A single figure is expected: how many lines of the data that follows contain the word "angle".
:: RECORDS PROVIDED ::
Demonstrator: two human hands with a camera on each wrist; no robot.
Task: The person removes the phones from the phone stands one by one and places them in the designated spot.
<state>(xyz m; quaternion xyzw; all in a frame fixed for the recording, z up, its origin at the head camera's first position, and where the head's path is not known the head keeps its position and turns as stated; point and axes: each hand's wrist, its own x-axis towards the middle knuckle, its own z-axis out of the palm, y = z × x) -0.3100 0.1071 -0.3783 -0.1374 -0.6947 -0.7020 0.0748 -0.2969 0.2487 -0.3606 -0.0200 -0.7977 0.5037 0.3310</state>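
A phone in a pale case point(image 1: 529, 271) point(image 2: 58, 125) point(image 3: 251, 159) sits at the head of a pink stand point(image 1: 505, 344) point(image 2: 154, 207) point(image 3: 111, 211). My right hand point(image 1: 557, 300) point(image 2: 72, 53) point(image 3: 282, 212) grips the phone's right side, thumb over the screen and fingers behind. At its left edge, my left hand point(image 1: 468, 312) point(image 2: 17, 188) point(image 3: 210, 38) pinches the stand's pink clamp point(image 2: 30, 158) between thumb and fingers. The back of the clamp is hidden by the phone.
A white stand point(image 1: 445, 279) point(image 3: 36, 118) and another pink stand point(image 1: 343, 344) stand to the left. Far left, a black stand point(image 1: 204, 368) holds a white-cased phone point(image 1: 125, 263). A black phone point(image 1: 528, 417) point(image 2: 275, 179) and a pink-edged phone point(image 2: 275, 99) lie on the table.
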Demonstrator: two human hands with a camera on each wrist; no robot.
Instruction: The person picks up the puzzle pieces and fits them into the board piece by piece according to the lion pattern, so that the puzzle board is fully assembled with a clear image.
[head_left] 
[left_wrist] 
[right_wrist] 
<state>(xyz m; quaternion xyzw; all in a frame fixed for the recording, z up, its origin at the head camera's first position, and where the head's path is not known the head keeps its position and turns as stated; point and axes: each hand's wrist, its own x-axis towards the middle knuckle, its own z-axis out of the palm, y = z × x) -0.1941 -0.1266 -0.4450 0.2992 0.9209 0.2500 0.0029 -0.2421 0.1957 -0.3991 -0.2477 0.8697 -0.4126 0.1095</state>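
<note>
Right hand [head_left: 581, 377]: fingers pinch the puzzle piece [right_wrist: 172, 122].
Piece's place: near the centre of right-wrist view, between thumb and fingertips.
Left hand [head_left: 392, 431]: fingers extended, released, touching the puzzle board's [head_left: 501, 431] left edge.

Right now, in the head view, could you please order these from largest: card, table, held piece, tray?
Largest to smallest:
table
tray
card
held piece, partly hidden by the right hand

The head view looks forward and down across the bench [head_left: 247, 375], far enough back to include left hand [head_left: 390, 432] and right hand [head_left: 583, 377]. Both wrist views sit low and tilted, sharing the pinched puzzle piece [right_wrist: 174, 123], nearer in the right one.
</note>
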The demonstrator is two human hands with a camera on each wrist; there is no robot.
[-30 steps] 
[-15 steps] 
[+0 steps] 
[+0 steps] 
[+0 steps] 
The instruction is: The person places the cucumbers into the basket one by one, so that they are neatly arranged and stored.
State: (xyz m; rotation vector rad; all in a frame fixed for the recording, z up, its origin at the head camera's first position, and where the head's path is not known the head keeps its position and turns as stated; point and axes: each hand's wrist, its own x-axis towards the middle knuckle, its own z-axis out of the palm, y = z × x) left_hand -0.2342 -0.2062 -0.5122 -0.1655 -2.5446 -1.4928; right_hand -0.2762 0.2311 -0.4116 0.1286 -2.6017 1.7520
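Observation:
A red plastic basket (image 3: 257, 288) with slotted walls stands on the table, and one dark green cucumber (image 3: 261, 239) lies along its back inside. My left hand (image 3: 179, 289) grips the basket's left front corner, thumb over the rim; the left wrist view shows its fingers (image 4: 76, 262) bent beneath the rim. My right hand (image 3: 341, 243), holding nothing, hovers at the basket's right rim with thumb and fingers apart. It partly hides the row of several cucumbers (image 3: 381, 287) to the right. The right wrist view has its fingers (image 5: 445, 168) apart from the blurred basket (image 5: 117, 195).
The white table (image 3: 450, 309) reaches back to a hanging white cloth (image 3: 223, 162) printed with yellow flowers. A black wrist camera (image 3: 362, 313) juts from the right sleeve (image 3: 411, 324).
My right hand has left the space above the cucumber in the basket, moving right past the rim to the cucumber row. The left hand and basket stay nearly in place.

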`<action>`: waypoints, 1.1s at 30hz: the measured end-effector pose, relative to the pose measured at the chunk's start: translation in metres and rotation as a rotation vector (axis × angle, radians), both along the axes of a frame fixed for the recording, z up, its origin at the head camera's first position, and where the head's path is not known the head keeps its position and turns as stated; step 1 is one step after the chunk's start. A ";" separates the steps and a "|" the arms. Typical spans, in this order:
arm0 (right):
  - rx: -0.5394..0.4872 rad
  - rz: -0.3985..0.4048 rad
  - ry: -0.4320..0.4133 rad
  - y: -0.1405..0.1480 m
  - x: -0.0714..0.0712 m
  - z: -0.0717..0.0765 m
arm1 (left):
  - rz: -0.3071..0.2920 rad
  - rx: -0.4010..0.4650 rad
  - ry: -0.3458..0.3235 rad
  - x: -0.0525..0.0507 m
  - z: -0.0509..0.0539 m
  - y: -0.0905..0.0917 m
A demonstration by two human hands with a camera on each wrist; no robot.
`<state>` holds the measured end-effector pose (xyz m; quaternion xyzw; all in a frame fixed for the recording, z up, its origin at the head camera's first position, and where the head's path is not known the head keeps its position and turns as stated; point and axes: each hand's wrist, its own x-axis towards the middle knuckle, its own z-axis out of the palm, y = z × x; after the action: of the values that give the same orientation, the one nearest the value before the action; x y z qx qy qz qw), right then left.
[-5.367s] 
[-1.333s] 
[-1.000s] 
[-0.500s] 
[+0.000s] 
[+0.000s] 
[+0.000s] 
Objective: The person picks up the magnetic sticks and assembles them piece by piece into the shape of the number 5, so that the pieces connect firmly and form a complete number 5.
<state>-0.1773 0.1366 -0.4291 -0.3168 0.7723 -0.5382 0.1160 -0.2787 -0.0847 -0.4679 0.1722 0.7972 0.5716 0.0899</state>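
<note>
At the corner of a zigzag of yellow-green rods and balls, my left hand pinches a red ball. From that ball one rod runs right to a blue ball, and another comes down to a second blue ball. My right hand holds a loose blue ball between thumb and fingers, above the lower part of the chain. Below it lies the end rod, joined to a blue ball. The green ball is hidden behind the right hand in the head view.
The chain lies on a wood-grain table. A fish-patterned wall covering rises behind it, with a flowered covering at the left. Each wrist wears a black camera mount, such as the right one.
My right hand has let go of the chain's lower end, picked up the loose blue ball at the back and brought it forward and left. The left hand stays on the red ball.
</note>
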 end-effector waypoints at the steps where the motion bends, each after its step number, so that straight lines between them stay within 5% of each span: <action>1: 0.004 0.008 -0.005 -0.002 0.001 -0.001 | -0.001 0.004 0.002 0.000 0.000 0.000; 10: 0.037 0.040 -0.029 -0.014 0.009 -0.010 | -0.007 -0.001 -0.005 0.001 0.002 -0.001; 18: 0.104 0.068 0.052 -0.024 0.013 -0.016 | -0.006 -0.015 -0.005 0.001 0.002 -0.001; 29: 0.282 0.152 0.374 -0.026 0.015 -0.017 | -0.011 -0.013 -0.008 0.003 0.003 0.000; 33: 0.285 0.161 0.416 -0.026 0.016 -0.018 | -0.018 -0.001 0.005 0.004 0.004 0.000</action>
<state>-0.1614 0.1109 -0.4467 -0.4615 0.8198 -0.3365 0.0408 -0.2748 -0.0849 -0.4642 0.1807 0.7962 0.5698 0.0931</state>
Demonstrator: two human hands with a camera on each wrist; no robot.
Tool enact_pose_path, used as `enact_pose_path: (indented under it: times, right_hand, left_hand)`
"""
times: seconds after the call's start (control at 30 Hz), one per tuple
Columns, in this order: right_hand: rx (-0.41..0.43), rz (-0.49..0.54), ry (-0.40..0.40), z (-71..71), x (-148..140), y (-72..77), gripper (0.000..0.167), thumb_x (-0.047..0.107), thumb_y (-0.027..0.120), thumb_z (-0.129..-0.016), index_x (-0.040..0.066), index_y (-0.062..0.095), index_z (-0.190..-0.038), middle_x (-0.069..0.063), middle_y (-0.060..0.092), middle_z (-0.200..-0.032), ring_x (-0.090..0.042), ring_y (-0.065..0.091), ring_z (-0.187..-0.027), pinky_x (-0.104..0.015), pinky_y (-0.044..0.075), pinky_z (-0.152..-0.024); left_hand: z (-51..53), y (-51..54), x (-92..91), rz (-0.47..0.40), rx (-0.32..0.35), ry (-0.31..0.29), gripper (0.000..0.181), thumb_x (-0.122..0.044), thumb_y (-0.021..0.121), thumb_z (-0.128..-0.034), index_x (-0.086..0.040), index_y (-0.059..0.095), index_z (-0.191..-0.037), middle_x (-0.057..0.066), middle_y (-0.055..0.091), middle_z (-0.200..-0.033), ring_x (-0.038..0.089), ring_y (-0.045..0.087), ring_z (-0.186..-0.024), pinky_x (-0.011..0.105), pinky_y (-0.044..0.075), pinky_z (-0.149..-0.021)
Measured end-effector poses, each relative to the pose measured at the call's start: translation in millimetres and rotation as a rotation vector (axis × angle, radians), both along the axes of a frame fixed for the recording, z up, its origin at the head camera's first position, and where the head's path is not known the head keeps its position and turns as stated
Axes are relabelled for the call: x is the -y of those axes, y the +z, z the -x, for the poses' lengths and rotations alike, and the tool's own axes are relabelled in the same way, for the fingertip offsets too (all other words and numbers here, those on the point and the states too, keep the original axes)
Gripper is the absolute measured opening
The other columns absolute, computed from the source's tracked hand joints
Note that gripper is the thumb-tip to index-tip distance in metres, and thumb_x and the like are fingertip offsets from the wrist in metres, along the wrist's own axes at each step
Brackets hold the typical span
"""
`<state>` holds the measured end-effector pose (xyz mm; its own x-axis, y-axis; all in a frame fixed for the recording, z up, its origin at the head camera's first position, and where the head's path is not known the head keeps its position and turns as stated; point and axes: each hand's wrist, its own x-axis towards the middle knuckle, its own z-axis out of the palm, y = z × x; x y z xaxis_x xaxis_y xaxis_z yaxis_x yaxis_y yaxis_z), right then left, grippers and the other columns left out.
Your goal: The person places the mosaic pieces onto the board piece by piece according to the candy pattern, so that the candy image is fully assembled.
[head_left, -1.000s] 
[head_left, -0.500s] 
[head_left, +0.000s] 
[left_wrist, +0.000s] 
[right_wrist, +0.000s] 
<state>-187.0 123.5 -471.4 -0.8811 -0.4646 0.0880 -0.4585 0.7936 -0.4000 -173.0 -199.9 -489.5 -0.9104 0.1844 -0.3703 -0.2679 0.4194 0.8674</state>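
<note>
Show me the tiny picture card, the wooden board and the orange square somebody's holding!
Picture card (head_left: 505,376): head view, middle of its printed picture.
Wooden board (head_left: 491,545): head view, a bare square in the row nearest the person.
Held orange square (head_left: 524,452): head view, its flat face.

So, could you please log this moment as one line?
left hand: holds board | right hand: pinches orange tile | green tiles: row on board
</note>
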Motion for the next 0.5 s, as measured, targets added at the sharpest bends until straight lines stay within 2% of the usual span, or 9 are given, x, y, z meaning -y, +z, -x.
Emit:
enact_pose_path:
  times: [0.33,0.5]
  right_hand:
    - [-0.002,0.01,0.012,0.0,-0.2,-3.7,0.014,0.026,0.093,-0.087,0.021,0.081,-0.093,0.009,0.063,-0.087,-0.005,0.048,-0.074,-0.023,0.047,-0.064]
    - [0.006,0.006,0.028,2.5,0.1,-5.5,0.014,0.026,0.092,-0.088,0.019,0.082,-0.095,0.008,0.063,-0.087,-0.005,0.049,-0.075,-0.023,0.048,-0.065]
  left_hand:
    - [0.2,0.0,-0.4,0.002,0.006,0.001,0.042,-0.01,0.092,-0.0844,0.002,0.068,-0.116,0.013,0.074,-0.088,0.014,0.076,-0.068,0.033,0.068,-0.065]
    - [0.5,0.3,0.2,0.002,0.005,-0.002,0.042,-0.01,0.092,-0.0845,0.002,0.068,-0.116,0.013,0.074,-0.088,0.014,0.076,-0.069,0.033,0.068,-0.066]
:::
◆ SOLVED PROBLEM: 2